* ASSIGNED TASK *
Repeat the whole listing below, word for word.

··· PROVIDED DATA

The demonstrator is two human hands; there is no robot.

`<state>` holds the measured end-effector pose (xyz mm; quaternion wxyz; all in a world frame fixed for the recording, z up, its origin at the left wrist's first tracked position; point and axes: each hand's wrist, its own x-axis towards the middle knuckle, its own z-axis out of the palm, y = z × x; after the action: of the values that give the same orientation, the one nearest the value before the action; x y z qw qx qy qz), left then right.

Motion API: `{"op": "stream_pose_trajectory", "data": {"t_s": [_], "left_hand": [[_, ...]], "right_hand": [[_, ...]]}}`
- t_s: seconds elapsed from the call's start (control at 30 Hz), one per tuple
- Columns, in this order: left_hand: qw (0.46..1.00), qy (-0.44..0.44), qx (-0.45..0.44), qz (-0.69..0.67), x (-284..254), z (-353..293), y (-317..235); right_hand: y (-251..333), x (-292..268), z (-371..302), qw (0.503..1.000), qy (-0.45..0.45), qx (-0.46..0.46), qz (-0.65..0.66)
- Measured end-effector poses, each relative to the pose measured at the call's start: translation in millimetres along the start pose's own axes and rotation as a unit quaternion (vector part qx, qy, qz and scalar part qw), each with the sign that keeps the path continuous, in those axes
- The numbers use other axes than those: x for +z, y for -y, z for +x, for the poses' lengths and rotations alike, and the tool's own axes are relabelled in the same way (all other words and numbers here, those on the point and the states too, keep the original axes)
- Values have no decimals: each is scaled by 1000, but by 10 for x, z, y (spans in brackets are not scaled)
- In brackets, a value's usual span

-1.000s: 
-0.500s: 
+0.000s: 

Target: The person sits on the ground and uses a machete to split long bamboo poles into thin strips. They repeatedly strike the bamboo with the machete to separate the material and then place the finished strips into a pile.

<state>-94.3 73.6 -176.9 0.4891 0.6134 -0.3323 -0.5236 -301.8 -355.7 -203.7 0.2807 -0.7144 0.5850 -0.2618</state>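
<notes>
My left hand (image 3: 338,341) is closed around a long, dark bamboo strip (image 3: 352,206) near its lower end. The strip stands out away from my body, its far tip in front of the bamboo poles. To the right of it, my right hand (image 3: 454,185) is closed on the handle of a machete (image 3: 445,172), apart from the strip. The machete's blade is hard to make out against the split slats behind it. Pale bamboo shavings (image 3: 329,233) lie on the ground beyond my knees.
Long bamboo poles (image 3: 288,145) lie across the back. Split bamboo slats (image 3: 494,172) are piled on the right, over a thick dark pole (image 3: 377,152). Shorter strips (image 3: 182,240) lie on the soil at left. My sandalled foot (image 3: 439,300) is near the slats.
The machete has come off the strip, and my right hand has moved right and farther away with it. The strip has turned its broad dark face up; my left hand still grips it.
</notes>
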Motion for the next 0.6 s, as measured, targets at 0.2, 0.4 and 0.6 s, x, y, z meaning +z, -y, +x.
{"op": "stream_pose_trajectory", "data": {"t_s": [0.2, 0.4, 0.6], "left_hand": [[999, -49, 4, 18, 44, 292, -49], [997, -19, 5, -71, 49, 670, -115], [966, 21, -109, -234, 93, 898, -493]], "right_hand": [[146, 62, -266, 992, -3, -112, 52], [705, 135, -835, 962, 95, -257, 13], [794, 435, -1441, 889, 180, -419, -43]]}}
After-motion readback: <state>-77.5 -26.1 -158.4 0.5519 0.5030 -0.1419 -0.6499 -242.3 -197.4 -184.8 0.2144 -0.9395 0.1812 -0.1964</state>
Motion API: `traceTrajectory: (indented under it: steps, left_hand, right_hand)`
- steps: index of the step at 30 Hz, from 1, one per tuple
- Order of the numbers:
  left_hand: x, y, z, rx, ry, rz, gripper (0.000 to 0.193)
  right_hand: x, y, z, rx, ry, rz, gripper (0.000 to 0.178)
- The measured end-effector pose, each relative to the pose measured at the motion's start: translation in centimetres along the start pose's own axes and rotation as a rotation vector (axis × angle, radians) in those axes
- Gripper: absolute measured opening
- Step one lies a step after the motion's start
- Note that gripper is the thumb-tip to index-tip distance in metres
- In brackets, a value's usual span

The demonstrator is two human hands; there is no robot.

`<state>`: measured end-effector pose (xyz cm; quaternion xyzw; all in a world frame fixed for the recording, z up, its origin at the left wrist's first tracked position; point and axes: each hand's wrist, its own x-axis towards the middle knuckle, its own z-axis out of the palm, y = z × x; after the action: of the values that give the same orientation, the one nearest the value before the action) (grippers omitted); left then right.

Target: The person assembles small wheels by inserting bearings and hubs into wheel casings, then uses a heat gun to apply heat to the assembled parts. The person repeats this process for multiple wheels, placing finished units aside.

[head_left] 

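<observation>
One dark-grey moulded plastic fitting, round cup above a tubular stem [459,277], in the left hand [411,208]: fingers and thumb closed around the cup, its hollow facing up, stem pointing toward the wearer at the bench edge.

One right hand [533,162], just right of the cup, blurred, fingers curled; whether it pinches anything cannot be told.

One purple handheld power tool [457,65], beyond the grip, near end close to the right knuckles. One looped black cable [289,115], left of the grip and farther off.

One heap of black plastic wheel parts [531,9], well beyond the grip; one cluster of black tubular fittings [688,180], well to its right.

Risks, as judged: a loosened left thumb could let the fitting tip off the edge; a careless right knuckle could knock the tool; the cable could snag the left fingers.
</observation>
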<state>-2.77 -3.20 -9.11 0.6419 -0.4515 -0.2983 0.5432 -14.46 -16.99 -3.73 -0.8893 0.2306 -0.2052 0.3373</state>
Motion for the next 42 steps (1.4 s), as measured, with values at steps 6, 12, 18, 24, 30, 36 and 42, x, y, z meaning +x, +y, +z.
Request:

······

* REPLY *
The demonstrator is two human hands; there is no robot.

`<state>` holds the measured end-effector pose (xyz mm; quaternion wxyz; all in a world frame fixed for the recording, z up, its origin at the left wrist's first tracked position; point and axes: each hand's wrist, its own x-axis towards the middle knuckle, its own z-axis out of the palm, y = z × x; after the action: of the values that give the same orientation, the one nearest the value before the action; x y z qw qx qy qz), left then right.

Motion API: `{"op": "stream_pose_trajectory", "data": {"t_s": [_], "left_hand": [[_, ...]], "right_hand": [[_, ...]]}}`
- t_s: seconds elapsed from the call's start (control at 30 Hz), one per tuple
- Columns, in this order: left_hand: qw (0.46..1.00), qy (-0.44..0.44), qx (-0.45..0.44), qz (-0.69..0.67), x (-284..254), z (-353..293), y (-317..235); right_hand: y (-251..333), x (-292..268), z (-371..302), qw (0.503..1.000), qy (-0.45..0.45), qx (-0.46..0.46), qz (-0.65..0.66)
- Measured end-effector poses, each relative to the pose measured at the call's start: translation in millimetres along the start pose's own axes and rotation as a unit quaternion (vector part qx, qy, qz and scalar part qw), each with the sign that keeps the path continuous, in those axes
- The numbers use other axes than those: x for +z, y for -y, z for +x, for the poses' lengths and rotations alike, and the tool's own axes are relabelled in the same way (all other words and numbers here, those on the point and the states too, keep the original axes)
- Values have no decimals: each is scaled by 1000, but by 10 for x, z, y (spans in brackets are not scaled)
- In brackets, a value's usual span

-1.000s: 
-0.500s: 
+0.000s: 

Target: The person sits on the ground and uses a machete to split long bamboo poles into thin strips. They repeatedly strike the bamboo with the machete to separate the material and then place the finished strips into a pile.

<state>-94.3 73.6 -176.9 0.4891 0.6134 -0.3323 -0.5236 -301.8 -355.7 -203.7 0.2807 -0.7144 0.5850 -0.2618</state>
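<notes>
My left hand (image 3: 338,341) is closed around a long, dark bamboo strip (image 3: 352,206) near its lower end. The strip stands out away from my body, its far tip in front of the bamboo poles. To the right of it, my right hand (image 3: 454,185) is closed on the handle of a machete (image 3: 445,172), apart from the strip. The machete's blade is hard to make out against the split slats behind it. Pale bamboo shavings (image 3: 329,233) lie on the ground beyond my knees.
Long bamboo poles (image 3: 288,145) lie across the back. Split bamboo slats (image 3: 494,172) are piled on the right, over a thick dark pole (image 3: 377,152). Shorter strips (image 3: 182,240) lie on the soil at left. My sandalled foot (image 3: 439,300) is near the slats.
The machete has come off the strip, and my right hand has moved right and farther away with it. The strip has turned its broad dark face up; my left hand still grips it.
</notes>
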Motion for the next 0.6 s, as measured, targets at 0.2, 0.4 and 0.6 s, x, y, z meaning +z, -y, +x.
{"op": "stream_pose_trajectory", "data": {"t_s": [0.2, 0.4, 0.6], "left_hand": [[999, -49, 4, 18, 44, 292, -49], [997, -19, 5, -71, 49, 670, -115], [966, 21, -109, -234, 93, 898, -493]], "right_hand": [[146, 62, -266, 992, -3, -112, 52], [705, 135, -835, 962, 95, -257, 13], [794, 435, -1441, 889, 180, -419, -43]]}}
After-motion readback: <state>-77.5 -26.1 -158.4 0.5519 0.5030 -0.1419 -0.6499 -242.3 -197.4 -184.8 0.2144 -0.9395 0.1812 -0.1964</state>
Motion API: `traceTrajectory: (indented under it: steps, left_hand, right_hand)`
- steps: index of the step at 30 Hz, from 1, one per tuple
- Order of the numbers:
  left_hand: x, y, z, rx, ry, rz, gripper (0.000 to 0.193)
  right_hand: x, y, z, rx, ry, rz, gripper (0.000 to 0.178)
- The measured end-effector pose, each relative to the pose measured at the motion's start: translation in centimetres along the start pose's own axes and rotation as a rotation vector (axis × angle, radians) in those axes
- Gripper: absolute measured opening
- Step one lies a step after the motion's start
- Note that gripper is the thumb-tip to index-tip distance in metres
- In brackets, a value's usual span

The demonstrator is two human hands; there is no robot.

`<state>`: measured end-effector pose (xyz cm; quaternion xyzw; all in a world frame fixed for the recording, z up, its origin at the left wrist's first tracked position; point and axes: each hand's wrist, its own x-axis towards the middle knuckle, its own z-axis out of the palm, y = z × x; after the action: of the values that give the same orientation, the one nearest the value before the action) (grippers omitted); left then right.

Target: The person assembles small wheels by inserting bearings and hubs into wheel casings, then uses a heat gun to apply heat to the assembled parts. The person repeats this process for multiple wheels, placing finished units aside.

[head_left] 

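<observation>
One dark-grey moulded plastic fitting, round cup above a tubular stem [459,277], in the left hand [411,208]: fingers and thumb closed around the cup, its hollow facing up, stem pointing toward the wearer at the bench edge.

One right hand [533,162], just right of the cup, blurred, fingers curled; whether it pinches anything cannot be told.

One purple handheld power tool [457,65], beyond the grip, near end close to the right knuckles. One looped black cable [289,115], left of the grip and farther off.

One heap of black plastic wheel parts [531,9], well beyond the grip; one cluster of black tubular fittings [688,180], well to its right.

Risks, as judged: a loosened left thumb could let the fitting tip off the edge; a careless right knuckle could knock the tool; the cable could snag the left fingers.
</observation>
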<state>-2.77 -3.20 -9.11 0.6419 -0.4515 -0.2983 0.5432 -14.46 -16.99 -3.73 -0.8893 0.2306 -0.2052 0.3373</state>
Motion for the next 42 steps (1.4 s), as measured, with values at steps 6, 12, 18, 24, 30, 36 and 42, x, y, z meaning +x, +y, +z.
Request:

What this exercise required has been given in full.